Patients treated at a single institution from January 2010 to December 2013 were analyzed. The study assessed patient, stone and surgical parameters, stone-free rates and intraoperative complications performed in three work duration categories: less than 6 h, 6-12 h and more than 12 h of urologist"s work. Statistical analyses included the chi-squared test, Kruskal-Wallis test, and univariate and multivariate logistic regression analyses.

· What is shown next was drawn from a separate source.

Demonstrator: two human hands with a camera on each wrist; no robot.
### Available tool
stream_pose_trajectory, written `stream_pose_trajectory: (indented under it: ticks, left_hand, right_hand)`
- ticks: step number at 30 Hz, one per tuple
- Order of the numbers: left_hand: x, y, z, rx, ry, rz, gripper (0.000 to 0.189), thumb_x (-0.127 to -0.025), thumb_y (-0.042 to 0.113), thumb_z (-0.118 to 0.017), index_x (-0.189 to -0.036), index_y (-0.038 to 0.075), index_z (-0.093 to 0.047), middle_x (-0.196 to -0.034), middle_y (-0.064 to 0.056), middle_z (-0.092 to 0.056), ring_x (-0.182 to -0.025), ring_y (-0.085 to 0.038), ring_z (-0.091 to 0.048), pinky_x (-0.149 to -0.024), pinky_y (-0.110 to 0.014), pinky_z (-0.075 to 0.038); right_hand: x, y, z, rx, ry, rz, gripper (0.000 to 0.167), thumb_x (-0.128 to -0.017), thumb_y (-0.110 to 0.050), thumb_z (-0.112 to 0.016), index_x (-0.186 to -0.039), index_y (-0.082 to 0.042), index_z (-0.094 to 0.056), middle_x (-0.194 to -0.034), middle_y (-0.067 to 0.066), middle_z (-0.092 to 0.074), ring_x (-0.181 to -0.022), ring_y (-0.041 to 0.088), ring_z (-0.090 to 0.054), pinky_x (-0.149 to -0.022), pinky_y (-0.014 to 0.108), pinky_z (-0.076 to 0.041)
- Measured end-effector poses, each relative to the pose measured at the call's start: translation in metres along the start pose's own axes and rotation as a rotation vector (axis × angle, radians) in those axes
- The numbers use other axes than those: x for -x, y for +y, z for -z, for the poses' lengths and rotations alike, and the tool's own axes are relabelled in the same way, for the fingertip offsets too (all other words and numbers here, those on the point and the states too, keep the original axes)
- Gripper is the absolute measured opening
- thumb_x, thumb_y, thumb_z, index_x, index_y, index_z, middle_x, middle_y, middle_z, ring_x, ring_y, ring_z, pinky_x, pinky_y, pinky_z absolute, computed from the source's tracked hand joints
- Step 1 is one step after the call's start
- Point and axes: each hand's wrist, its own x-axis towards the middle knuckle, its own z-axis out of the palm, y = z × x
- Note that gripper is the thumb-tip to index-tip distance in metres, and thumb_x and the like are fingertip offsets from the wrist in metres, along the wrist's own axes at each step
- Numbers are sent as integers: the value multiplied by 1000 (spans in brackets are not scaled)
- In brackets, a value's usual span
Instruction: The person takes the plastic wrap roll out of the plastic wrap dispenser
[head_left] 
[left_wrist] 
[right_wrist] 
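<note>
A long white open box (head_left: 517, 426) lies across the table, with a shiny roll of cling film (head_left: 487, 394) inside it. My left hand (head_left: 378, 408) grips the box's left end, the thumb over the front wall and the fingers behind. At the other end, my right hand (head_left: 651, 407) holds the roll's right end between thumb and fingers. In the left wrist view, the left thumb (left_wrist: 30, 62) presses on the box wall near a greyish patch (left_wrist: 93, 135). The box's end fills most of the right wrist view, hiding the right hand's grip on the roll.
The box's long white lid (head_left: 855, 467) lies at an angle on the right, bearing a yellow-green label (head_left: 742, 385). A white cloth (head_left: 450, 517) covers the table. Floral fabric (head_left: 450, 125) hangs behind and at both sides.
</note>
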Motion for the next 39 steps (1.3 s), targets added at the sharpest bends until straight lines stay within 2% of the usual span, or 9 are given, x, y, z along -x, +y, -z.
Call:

In total, 469 ureteroscopies were analyzed. Intraoperative complications differed non-significantly in the corresponding time categories: ureteral perforations (< 6 h 4.4%, 6-12 h 3.2%, > 12 h 7%, p = 0.46) and avulsions (all 0%). Rates for complete stone removal were 82% within the first 12 h vs 70.2% after 12 h (p = 0.03). Corresponding partial stone-free rates were 4.1% vs 3.5% (p = 0.83) and rates of unsuccessful ureteroscopy were 13.8% vs 26.3% (p = 0.01). In multivariate regression analysis, patients treated after 12 h of urologist"s work had a 2.4 times higher risk of an unsuccessful ureteroscopy [odds ratio (OR) = 2.4, 95% confidence interval (CI) 1.2-4.7, p = 0.001] and lower chances of complete stone removal (OR = 0.46, 95% CI 0.24-0.89, p = 0.02). The odds of ureteral perforations were similar (p = 0.28).
Work duration before ureteroscopy did not affect its safety. Stone-free rates decreased with increasing working time. Working time exceeding 12 h was identified as an independent risk factor for impaired stone-free rates.